What you choose to do has a much greater impact on your outcome than simply how hard you work at your chosen goal.

For example: Let’s say you are driving from New York to Los Angeles to meet a friend. What will have a greater impact on how quickly you will arrive at your destination?

  • A. Your average driving speed
  • B. The route you choose

To be clear, both are necessary. Once you choose the best route, you can optimize by finding ways to increase your speed safely. But if you choose a route that is either hazardous or unnecessarily long, driving fast will still take a lot longer, and you may not even make it to your destination!

Similarly, we are often lulled into a sense that we must constantly be working in order to generate the results we seek. As with the example above, that planning and route selection phase is a multiplier upon your efforts. And if all your resources are spent constantly trying to move forward, there is no space for the necessary planning.

Creating Space

As with athletic training and physical exercise, performance gains come from a combination of a compressive phase (strain) and a decompressive phase (recovery). The recovery, or decompressive phase is where the gains are physically built.

But of course, no gains will be achieved simply by being in a permanent recovery phase. There is nothing to recover from.

Creativity is the same way. We can engage with the right ideas to work with, to mix together, and we must put in the work to actually get things going, and to gain the experiences through which we learn.

But the new ideas, those breakthroughs, tend to come during a decompressive phase. I find that there is value in the calm after the brainstorm. Once you have actively mixed everything up, you have to let things sit, settle and percolate. Once your mind is less active, you have the space for the new ideas to suddenly emerge.

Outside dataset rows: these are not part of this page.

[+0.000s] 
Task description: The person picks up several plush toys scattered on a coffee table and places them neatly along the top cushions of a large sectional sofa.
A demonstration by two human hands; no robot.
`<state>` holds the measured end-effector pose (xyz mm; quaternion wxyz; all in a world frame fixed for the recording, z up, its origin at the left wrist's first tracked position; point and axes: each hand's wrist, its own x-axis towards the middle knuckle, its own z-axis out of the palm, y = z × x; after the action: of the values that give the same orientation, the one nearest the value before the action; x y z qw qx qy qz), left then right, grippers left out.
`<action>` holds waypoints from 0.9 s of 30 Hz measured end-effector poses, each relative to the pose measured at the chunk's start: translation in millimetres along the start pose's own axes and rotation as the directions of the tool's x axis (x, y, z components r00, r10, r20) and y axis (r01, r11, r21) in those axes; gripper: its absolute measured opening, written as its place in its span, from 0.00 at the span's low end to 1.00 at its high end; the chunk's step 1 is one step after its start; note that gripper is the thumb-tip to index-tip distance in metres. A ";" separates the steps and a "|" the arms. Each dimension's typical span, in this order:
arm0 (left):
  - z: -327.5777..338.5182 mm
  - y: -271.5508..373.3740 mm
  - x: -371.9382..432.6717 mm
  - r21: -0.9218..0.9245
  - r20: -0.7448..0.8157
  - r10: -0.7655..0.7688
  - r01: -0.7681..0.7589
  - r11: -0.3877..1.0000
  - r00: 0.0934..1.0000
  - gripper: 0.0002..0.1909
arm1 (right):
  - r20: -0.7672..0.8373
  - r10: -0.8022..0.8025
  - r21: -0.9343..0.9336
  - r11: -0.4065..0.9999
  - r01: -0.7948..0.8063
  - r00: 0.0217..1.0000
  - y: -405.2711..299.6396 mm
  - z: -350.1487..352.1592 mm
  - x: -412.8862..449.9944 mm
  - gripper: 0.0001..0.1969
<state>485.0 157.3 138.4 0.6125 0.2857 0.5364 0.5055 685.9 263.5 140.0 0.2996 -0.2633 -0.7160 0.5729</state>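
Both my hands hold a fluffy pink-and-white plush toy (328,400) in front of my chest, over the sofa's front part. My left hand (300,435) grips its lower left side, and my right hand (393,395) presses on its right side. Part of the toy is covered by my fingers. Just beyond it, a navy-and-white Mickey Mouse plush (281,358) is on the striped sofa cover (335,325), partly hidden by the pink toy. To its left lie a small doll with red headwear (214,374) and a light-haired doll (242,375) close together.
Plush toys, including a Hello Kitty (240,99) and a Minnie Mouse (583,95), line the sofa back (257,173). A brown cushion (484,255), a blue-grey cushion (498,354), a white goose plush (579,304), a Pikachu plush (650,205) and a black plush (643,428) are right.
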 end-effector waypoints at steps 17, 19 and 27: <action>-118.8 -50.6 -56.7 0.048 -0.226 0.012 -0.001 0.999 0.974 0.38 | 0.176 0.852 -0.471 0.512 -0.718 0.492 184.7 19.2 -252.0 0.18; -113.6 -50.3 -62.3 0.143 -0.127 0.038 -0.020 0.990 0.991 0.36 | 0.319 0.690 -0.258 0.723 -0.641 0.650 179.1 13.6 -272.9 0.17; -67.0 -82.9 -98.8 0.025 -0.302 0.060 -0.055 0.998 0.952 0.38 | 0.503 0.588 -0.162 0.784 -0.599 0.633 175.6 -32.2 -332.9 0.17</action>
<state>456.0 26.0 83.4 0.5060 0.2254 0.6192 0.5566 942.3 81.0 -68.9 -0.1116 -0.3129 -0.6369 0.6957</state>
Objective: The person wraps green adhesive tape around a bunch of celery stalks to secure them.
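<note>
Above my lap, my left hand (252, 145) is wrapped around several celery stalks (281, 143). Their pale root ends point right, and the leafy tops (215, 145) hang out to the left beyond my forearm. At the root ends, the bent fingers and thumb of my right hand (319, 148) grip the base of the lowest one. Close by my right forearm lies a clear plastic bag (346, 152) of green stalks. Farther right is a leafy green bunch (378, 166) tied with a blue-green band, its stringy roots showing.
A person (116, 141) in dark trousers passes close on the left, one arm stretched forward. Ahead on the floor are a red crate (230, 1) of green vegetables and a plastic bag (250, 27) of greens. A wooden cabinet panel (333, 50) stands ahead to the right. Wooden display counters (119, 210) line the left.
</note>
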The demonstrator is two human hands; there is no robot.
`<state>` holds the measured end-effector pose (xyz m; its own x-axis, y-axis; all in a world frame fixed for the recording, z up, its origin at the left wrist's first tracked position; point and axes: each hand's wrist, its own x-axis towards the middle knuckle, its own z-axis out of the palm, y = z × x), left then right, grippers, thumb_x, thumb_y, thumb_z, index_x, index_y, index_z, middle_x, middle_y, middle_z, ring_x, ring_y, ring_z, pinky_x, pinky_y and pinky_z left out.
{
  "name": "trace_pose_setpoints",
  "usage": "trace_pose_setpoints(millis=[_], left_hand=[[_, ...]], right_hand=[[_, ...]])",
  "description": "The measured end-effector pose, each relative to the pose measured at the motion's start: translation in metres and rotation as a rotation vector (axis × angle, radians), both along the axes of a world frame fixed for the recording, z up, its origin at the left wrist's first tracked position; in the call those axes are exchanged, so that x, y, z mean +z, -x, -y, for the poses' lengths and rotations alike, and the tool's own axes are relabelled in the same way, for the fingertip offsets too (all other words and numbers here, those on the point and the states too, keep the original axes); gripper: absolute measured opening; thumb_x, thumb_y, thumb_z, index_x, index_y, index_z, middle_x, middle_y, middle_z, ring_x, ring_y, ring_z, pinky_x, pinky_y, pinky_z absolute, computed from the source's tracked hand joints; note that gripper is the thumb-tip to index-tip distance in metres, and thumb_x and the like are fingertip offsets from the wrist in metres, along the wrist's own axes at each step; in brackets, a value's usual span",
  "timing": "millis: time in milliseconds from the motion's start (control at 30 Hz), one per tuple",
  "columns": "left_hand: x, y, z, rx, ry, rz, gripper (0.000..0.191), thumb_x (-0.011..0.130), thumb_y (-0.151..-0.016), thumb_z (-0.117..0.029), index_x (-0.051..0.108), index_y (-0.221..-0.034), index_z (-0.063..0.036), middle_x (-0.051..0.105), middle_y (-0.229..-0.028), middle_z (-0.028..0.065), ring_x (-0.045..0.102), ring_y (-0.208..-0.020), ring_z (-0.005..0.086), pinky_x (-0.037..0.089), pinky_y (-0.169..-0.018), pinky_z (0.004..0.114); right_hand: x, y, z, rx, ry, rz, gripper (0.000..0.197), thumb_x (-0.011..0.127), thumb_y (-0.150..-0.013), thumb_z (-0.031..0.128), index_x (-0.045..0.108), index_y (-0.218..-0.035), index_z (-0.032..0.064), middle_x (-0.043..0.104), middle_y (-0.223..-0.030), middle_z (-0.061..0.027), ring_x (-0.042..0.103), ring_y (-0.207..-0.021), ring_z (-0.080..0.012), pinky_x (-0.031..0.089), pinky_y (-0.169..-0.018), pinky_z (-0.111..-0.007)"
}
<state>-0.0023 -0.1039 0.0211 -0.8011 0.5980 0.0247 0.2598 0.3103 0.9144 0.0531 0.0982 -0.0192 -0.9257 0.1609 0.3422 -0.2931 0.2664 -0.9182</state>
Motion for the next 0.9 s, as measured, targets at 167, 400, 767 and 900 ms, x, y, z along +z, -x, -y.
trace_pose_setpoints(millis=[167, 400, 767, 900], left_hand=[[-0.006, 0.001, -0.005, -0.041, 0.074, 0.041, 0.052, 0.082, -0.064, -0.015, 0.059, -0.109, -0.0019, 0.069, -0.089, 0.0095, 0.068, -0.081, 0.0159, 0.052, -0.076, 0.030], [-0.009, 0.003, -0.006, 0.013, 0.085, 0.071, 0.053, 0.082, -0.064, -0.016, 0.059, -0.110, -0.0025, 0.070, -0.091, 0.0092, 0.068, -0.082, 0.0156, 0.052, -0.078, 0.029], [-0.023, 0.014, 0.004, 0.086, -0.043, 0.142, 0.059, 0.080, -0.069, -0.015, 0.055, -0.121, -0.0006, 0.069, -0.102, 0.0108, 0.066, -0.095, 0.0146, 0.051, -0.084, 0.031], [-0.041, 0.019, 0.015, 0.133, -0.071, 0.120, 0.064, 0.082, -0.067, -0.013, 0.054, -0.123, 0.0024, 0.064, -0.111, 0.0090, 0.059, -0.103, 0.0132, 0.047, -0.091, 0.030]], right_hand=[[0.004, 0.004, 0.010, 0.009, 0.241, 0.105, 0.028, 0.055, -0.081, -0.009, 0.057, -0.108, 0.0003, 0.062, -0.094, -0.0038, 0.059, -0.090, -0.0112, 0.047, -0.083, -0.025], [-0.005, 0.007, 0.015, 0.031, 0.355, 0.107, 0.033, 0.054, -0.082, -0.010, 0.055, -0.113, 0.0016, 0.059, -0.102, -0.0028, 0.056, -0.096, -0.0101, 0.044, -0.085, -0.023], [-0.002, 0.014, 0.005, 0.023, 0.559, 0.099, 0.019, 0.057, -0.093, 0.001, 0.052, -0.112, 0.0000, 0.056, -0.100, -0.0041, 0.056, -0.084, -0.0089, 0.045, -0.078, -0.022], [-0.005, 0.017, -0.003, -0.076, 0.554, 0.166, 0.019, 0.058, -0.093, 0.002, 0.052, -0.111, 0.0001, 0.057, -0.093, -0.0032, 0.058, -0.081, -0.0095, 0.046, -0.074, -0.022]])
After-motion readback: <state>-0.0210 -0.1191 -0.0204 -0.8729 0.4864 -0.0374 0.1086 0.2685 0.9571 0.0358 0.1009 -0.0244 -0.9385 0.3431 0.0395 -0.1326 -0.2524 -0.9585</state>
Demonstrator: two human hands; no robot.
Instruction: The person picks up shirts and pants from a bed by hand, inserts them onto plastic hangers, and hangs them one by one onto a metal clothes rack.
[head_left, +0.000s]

It is why I also find meditation so insight-rich. This is not why I meditate, and it was never the intent. But I noticed that things ideas appear, or something that was just out of my mind’s reach comes into light. The ability to observe carefully allows the nuance and detail to become clearer, and that too, is often a source of creativity.

As a counterpoint, though, sometimes even with enough rest and decompression, nothing comes forth. That is typically a signal that it is time to simply get started with the active, compressive phase of ideation.